It does not compromise the project. If I was to be cruel I would say “My data is all ruined, this is really annoying”, maybe I cannot use their stories, their photos, the things that we worked on together for nearly 3 years, maybe they will say they do not want to see it published and that is their rights.

It makes it difficult for me, but that is not nearly as important as the fact that they are traumatized. There is always risks while doing this type of work.

Have you been struggling with a lot of people stepping back from the project?

Yes, and that has partially to do with Covid. We were supposed to meet 12 refugees in march, but because of the lockdown for the first time we could no longer get together to do the workshop, online was never an option because they live in camps and squats and do not have access to computers or phones nor internet. They ended up felling away from the project.

But I think this is the story as well you know? I just have to write about that.

As an archaeologist how do you think Covid will affect the migration process?

There was a point at the beginning of the pandemic where I thought “Amazing this is actually great”, in the sense that it would connect humanity, the virus does not care if you are Donald Trump or Boris Johnson or a beggar on the street, it will affect everyone equally.

We are humans and we create divisions and class hierarchies, their not real, but the virus is, so I thought the pandemic would help us to emerge and to look after one another better, or maybe even slow us down, forcing us to make changes. Maybe this is what we needed. I remember in the first week feeling this strongly as if earth were fighting back.

Sadly, I think now we are just back to where we were. It looks like rich people will get the vaccine, but it will take longer for poor people to get it. Once the rich get their life back the pandemic will stop being a problem. Unfortunately, that is the culture that predominates.

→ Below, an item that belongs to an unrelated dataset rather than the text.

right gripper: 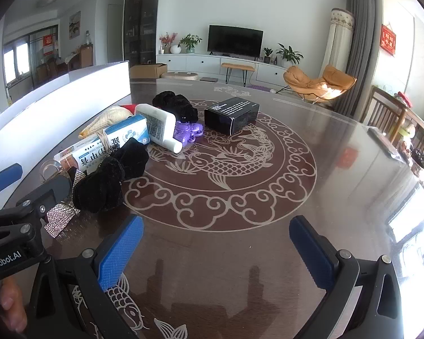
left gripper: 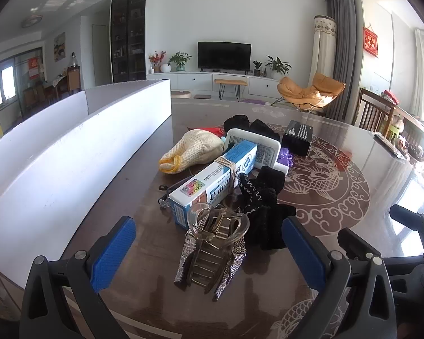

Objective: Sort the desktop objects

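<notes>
A clear rhinestone hair claw clip [left gripper: 212, 243] lies on the dark table between the wide blue pads of my open left gripper [left gripper: 209, 248], untouched. Behind it are a blue and white medicine box [left gripper: 214, 182] bound with a band, black scrunchies [left gripper: 261, 197], a cream knitted pouch [left gripper: 192, 149], a white flat case [left gripper: 257, 148] and a black box [left gripper: 296, 137]. In the right wrist view my right gripper [right gripper: 216, 243] stands open over the bare patterned table [right gripper: 240, 212], with the same pile at its left: black scrunchies [right gripper: 113, 175], the medicine box [right gripper: 110, 144], a purple clip [right gripper: 188, 132], the black box [right gripper: 231, 114].
A long white bin [left gripper: 79, 152] with a divider runs along the table's left side. Eyeglasses [left gripper: 166, 195] poke out from under the medicine box. The other gripper [right gripper: 19, 206] and a finger show at the left edge of the right wrist view. Chairs stand past the table's right edge.
</notes>
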Motion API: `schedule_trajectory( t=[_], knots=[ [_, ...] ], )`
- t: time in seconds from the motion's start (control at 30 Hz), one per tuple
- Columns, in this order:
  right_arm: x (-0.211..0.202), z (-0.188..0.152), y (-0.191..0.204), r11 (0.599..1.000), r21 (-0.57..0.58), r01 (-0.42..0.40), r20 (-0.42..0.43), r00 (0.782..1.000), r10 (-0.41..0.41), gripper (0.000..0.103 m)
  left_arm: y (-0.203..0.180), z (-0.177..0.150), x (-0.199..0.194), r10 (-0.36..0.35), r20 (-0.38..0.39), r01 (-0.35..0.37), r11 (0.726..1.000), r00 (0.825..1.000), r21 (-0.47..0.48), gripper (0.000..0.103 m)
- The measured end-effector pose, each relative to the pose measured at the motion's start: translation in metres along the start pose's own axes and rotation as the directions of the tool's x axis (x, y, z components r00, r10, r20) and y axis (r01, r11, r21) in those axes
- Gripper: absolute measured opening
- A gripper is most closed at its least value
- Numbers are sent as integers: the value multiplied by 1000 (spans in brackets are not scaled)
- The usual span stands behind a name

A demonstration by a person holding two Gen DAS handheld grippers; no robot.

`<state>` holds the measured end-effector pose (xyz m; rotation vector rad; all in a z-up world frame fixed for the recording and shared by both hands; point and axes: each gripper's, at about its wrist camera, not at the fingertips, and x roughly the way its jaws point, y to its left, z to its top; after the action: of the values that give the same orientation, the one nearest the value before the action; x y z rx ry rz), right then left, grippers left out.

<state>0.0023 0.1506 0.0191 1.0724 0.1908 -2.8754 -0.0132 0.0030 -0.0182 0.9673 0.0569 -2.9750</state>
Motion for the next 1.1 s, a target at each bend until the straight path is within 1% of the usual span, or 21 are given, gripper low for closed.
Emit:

So, you believe for migrants everything will stay the same?

It will be worse for them. They will be stuck in camps because the whole process of asking for asylum stopped. In the UK, the virus is being used as an excuse not to process those applications, this government does not want people from Syria who were shop-keepers or café owners, this country is happy to have Asian people, as long as they have a lot of money. It does not want more people who are just normal people.

Having that in mind, what do you think could be a solution to integrate the migrants? Or to change the minds of people who do not agree with their integration in society?

In terms of integration we really need to recognize that until people can speak the language well enough to get a job, they cannot be self-sufficient nor independent. What you find in a camp is that if people already speak a little bit of English, then they want to practice their English and go to an English-speaking country. The case for a lot of West Africans is that they speak French so they would like to go to France. It makes sense.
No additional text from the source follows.